What you should do:
Your task is to copy every line below that contains the word "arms".

┄┄┄┄┄┄┄┄┄┄

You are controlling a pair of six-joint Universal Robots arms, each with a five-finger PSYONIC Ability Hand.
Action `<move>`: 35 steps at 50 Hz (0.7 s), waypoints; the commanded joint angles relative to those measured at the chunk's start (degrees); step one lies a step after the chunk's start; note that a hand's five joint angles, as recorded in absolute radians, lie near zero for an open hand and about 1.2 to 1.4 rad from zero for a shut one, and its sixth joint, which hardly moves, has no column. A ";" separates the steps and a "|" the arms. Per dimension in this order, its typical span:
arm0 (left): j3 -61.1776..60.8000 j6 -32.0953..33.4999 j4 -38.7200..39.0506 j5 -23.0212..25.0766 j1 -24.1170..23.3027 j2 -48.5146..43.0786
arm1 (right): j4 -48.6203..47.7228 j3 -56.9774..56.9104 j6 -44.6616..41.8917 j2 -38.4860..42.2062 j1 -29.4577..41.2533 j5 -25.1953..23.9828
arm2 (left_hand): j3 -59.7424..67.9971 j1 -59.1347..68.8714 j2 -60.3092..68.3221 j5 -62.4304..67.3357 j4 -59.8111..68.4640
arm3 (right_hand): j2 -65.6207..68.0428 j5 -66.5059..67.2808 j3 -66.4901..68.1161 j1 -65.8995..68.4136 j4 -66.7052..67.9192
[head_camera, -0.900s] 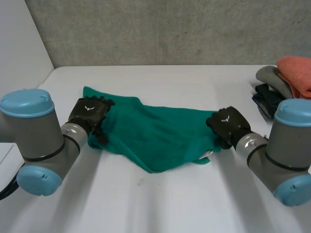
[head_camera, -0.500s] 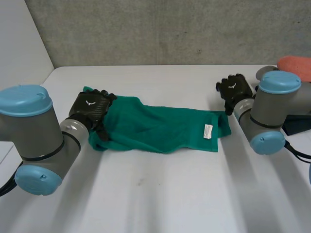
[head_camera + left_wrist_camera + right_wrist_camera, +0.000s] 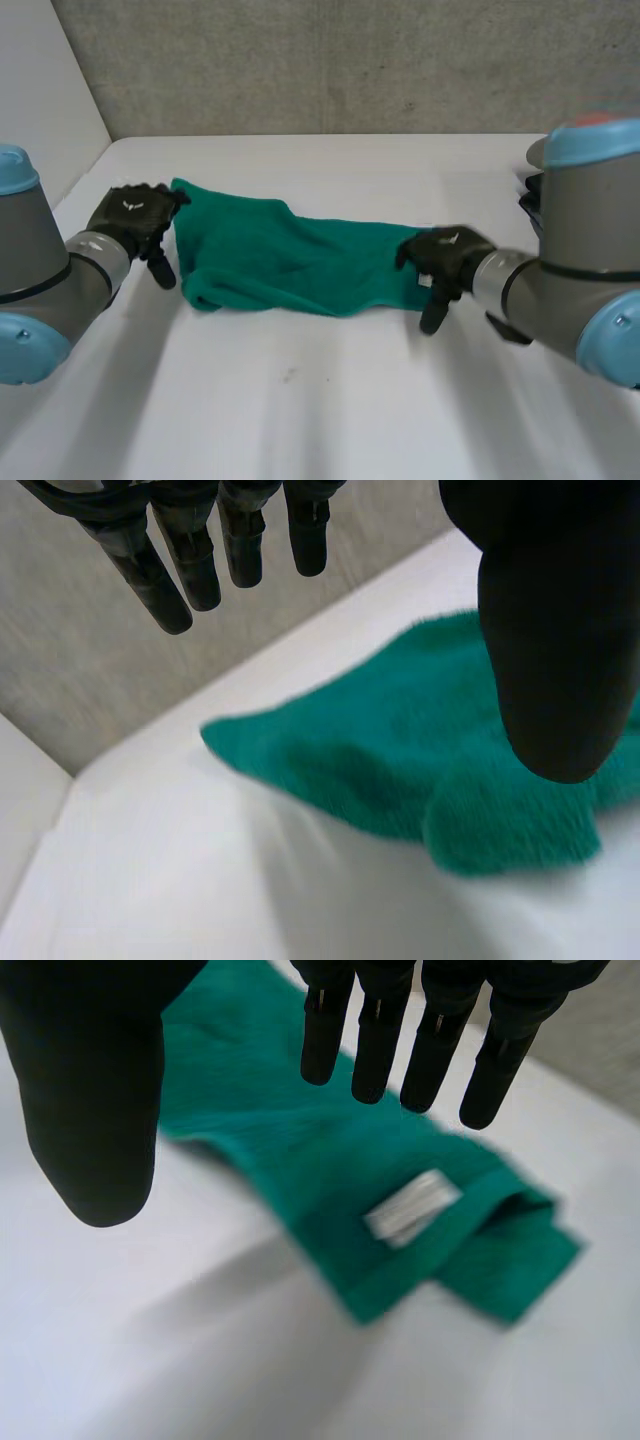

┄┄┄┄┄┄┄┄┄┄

Output for this task:
You are controlling a pair of six-joint Universal Robots arms, each with a five-finger PSYONIC Ability Hand.
Action `<move>`: 35 steps at 50 Hz (0.7 s), waypoints; the commanded joint angles relative to those measured at the chunk's start (degrees); step one lies a step after the chunk's start; note that a hand's five joint angles, as recorded in absolute radians, lie near zero for an open hand and about 1.2 to 1.4 rad from zero for a shut one, and its sixth joint, which hardly moves, has no column. A ";" separates the steps and a "|" the arms. Per dimension in this order, its typical span:

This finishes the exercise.